The main issue with leading clubs is what might be termed Wilfried Bony syndrome, bringing someone in at considerable expense then finding it difficult to give him enough games to play. Anyone bought in January is unlikely to come cheap, because it is such a seller’s market, and even a player brought in as cover for an injury or an Africa Cup of Nations absence has to be good enough to warrant selection ahead of those already at the club.

Guardiola, like Antonio Conte, Jürgen Klopp and the rest, complains on an almost weekly basis that the hardest part of his job is leaving good players out, so there may be more outgoings than incomings at the top clubs this month. Then again, this is the month where actions speak louder than words. Certainly Manchester United appear to have players to spare, with Memphis Depay, Morgan Schneiderlin and perhaps a few others counting the cost of previous rebuilding programmes begun but not completed.

Everton have been touted as likely recipients of at least one of those players, and a little wise spending now could not only compensate for the long-term injury to Yannick Bolasie but consolidate the club’s position as fringe European contenders. Everton have money and a new manager and did not quite sign all the players they would have liked in the summer, so they can expect to be busy this January, though attempting to crack the top six seems the upper limit of their realistic ambition.

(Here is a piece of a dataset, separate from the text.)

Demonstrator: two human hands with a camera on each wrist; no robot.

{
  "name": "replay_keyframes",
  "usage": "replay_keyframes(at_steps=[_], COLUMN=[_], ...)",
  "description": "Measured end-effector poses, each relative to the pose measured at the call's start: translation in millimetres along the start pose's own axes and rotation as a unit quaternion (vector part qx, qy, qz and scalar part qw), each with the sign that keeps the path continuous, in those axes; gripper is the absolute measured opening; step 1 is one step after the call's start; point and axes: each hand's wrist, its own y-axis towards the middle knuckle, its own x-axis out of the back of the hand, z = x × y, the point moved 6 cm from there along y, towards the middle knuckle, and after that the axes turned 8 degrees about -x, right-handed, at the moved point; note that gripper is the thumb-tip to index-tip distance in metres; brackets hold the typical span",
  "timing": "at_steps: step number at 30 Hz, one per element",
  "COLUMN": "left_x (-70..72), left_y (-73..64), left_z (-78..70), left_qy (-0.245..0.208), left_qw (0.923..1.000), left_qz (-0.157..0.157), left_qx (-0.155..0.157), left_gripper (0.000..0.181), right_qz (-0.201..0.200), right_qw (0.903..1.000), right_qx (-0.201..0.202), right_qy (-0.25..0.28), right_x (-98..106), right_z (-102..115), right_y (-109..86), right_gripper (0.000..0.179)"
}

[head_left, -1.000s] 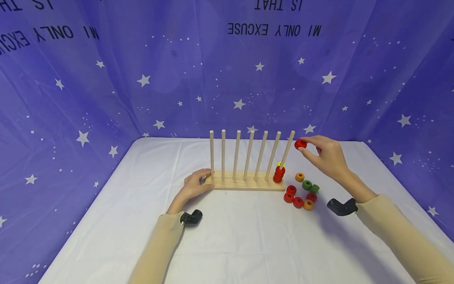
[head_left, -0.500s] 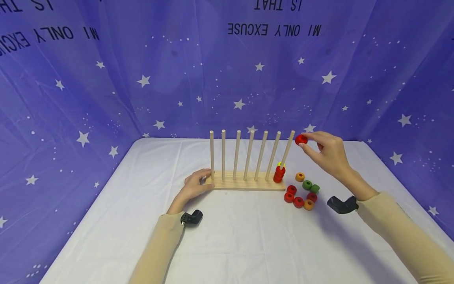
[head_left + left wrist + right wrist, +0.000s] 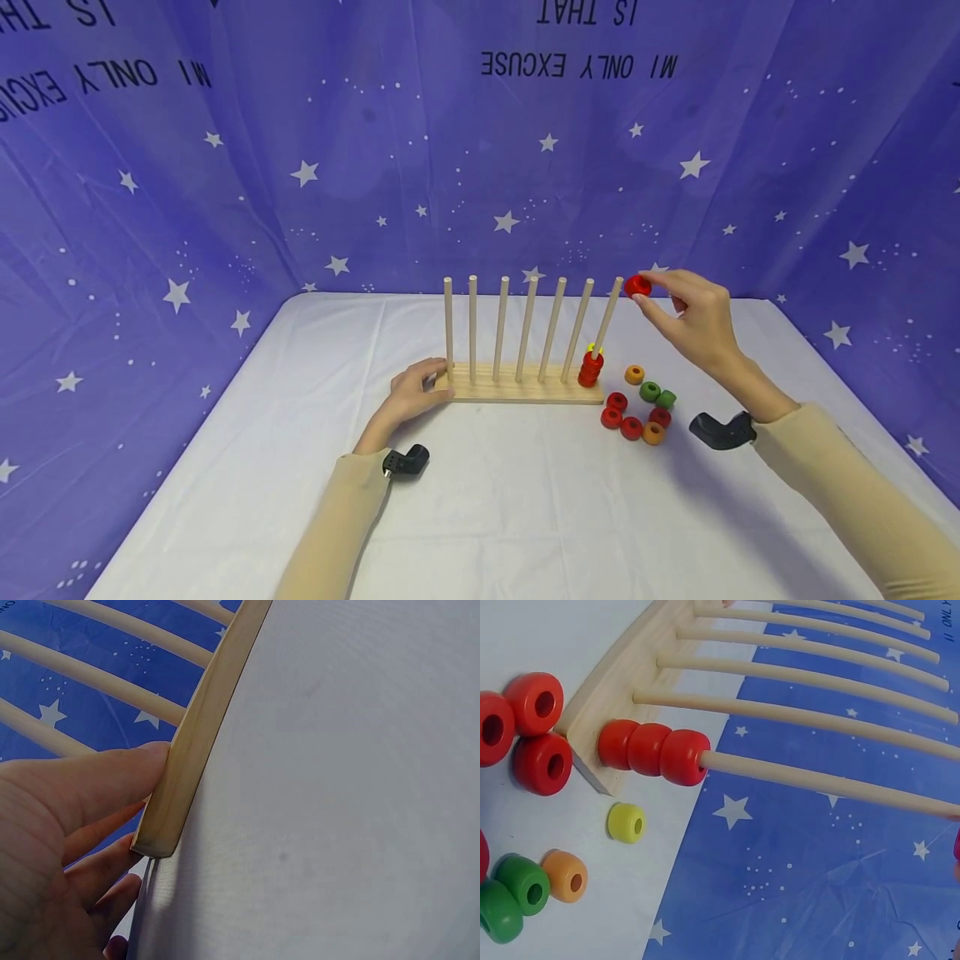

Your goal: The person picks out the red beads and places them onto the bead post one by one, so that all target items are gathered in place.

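Observation:
A wooden peg rack [image 3: 517,390] stands on the table with a row of upright pegs. My left hand [image 3: 411,390] grips the left end of its base, with the thumb [image 3: 127,776] along the front edge in the left wrist view and the fingers around the end. My right hand [image 3: 693,321] pinches a red bead [image 3: 638,287] between thumb and fingertips, close beside the top of the rightmost peg [image 3: 609,317]. Three red beads [image 3: 654,752] are stacked at the bottom of that peg. The right wrist view catches only a sliver of the held bead at its right edge.
Loose beads lie right of the rack: several red ones [image 3: 632,428], green ones [image 3: 649,391] and orange ones [image 3: 653,433]. A yellow bead [image 3: 626,823] lies behind the rack's right end. A purple starry cloth [image 3: 420,167] hangs behind the white-covered table [image 3: 465,500].
My right hand has risen a little with the red bead, from below the tip of the rightmost peg to about level with it. The left hand stays put on the rack.

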Motion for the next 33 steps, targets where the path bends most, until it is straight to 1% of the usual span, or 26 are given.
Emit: replay_keyframes(at_steps=[8, 12, 15, 21, 23, 33], left_x=[0.9, 1.0, 1.2, 1.3, 1.1, 1.7], left_y=[-0.2, 0.2, 0.5, 0.1, 0.1, 0.1], left_z=[-1.2, -1.1, -1.1, -2.0, -1.8, -2.2], left_qy=[0.001, 0.0, 0.009, 0.013, 0.008, 0.012], left_qw=[1.0, 1.0, 1.0, 0.9999, 0.9999, 0.9999], left_qz=[0.0, -0.001, 0.001, 0.004, 0.004, 0.003], left_qx=[-0.004, -0.003, -0.005, -0.009, -0.008, -0.003], left_gripper=[0.052, 0.053, 0.053, 0.054, 0.053, 0.053], right_qz=[-0.004, -0.007, -0.008, -0.003, 0.0, 0.006], right_qw=[1.0, 1.0, 0.9999, 1.0, 1.0, 0.9999], right_qx=[0.0, -0.006, -0.008, -0.007, -0.006, -0.007], right_qy=[0.001, 0.002, 0.001, 0.003, 0.006, 0.009], right_x=[0.4, 1.3, 1.6, 0.3, 0.0, -4.8], right_z=[3.5, 4.5, 5.2, 6.9, 8.0, 8.7], right_y=[3.1, 4.5, 5.7, 8.4, 9.0, 15.8], right_gripper=[0.032, 0.033, 0.033, 0.033, 0.033, 0.03])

Because Leicester are back on relegation-dodging duty this season, the top six is back to looking settled and impregnable. Manchester United and Tottenham would doubtless like to go higher, though it would be a major surprise at the end of the season were the top six to feature any new additions from below. Ronald Koeman said a few days ago that Everton’s ambition is to finish the season roughly where they are now, which might have been an evasion but was a neat way of putting it. Best of the rest might not sound all that great when you consider what Leicester achieved last season, but look where Leicester are now, not to mention where they might end up.

As ever, fear of relegation will drive a lot of January spending. Not perhaps at Hull, whose parsimony is one reason they are finding life such a struggle this season, but certainly at those clubs who feel they might be in a false position and could zoom up the table with a little added help.

Crystal Palace and Sunderland, in other words, particularly as the former are under new management. Swansea, unless they fill their managerial vacancy very quickly, might have left it too late, while Leicester have the players they need to get out of trouble and just need to get back to bringing the best from them.

At half way it seems clear that this is not a crazy season like last time; the biggest clubs all have capable managers and potent squads and are not about to stand aside and let someone else through. Chelsea lead the way and will take some catching. That is the position at the start of the window, the mid-point of the season, and the way they are playing it is going to take rare ingenuity on the part of their rivals if the gap is going to be closed via the January sales.